The function will only apply to the fields where it makes sense (which means numerical data.)


## Lets see who survived based on Sex.  
I'm grouping all the rows by sex, and then adding up all the values in numerical fields

In [None]:
#this is a groupby object, you can't do anything with it until you apply a function to it
gb = df.groupby('Sex')
print(type(gb))

In [None]:
#after applying a function to the groupby object you get a dataframe
df1=df.groupby('Sex').sum()
print(type(df1))
df1

In [None]:
# adding up Ages is not helpful, neither is SexCode, lets just see who survived
df1.Survived
# df1.iloc[:,1]  #same as above

In [None]:
# Note that this DataFrame has summary stats only, it's not hiding any of the other data
df1.shape

In [None]:
# df1.index
# df1.loc['male']

## Lets see who survived based on Sex and PClass.  

In [None]:
df.groupby(['Sex','Pclass']).Survived.count()

In [None]:
#Note that the grouping has changed
# df2=df.groupby(['Sex','Pclass']).sum()
# df2

# df2.iloc[:,1]

In [None]:
#want to select just 1 row from above multiindexed dataframe?
#first need to know how to get the index, ask for it
df2.index

In [None]:
#to get the first row
df2.loc[[('female',1)]]

## You do not have to use the built in functions for groupby.  You can make your own.
Use groupby's apply() method, <mark>It takes a DataFrame and returns a DataFrame, or a Series or scaler

In [111]:
#lets find the oldest male and female
def fun1(df):
    #this function finds the oldest male and female passenger
    #sort by age, this returns a series with just age
    # return (df.Age.sort_values(ascending=False).iloc[0])

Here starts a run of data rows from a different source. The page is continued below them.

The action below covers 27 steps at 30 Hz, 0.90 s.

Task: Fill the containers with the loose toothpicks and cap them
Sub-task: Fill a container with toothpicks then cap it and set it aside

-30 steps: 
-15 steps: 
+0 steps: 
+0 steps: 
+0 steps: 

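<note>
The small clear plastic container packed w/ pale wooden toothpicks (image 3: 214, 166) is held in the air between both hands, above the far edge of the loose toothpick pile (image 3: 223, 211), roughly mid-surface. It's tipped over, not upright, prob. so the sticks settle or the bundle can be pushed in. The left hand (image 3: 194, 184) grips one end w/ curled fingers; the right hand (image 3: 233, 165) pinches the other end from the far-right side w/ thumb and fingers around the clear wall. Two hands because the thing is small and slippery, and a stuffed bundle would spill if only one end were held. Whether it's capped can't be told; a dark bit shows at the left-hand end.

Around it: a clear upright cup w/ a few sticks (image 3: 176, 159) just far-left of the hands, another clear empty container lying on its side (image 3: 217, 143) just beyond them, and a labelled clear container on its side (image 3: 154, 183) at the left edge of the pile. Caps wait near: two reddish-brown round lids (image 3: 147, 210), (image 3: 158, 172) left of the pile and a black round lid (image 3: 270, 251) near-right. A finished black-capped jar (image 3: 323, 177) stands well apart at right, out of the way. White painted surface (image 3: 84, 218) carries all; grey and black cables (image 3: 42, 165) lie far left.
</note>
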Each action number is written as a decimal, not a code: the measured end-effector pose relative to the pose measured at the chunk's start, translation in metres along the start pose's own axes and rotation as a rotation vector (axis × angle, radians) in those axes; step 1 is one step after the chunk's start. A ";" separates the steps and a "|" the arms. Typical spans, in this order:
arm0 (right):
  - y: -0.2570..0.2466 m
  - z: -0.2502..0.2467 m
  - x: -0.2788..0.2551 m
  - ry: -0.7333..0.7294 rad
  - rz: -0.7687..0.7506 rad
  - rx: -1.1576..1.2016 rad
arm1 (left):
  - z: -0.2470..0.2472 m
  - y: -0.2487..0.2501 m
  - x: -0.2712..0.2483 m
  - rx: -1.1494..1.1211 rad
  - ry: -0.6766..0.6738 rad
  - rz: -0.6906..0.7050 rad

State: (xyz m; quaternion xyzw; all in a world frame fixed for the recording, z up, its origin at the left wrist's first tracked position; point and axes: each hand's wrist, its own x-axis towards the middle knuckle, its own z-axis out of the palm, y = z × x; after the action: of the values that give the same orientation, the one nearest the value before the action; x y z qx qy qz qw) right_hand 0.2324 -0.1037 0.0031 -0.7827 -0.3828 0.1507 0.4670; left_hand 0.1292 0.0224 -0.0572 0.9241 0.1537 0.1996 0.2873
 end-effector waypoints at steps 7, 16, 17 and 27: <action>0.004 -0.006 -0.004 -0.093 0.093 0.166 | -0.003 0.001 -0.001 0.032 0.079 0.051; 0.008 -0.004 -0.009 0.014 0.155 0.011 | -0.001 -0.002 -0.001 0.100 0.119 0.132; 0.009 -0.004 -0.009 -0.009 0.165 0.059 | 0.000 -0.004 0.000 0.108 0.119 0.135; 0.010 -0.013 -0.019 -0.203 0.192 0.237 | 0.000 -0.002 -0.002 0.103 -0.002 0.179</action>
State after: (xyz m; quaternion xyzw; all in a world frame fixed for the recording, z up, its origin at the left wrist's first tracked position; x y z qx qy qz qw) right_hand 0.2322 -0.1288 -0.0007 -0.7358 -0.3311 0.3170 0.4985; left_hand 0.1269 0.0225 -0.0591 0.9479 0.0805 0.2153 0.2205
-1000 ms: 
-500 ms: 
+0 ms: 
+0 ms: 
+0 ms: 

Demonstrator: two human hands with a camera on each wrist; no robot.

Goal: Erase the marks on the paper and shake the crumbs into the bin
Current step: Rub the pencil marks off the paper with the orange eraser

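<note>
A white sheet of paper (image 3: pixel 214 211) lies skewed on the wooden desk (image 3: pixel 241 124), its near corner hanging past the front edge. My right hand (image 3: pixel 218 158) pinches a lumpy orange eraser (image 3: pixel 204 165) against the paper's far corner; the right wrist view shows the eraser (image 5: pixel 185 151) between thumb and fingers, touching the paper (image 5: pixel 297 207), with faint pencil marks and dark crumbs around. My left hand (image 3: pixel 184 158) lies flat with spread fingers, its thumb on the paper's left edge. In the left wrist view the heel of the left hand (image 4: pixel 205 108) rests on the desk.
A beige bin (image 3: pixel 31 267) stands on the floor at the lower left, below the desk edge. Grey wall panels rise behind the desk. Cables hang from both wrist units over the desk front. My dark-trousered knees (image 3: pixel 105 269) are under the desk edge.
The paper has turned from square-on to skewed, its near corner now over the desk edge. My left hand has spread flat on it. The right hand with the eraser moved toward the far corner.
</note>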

    #sort by age, return the name and age column
    
    #using iloc with just numbers (which column is Age and Name?)
    # return (df.sort_values(by='Age',ascending=False).iloc[0,[3,5]])
    
    #dont like the 3,5? get the columns by name
    # return (df.sort_values(by='Age',ascending=False).iloc[0,[df.columns.get_loc(c) for c in ['Name', 'Age']]])
    
    #or use the slower loc with column names (note the funky way to get row 0, make sure you sort it as well or you get the wrong answer)
    # return (df.sort_values(by='Age',ascending=False).loc[df.sort_values(by='Age',ascending=False).index[0],['Name','Age']])
            
df.groupby('Sex').apply(fun1)

Unnamed: 0_level_0,Name,Age
Sex,Unnamed: 1_level_1,Unnamed: 2_level_1
female,"Turkula, Mrs. (Hedwig)",63.0
male,"Barkworth, Mr. Algernon Henry Wilson",80.0


In [None]:
#lets find the oldest male and female, who died and survived 
def fun1(df):
    #this function finds the oldest male and female passenger
    #sort by age, this returns a series with just age
    # return (df.Age.sort_values(ascending=False).iloc[0])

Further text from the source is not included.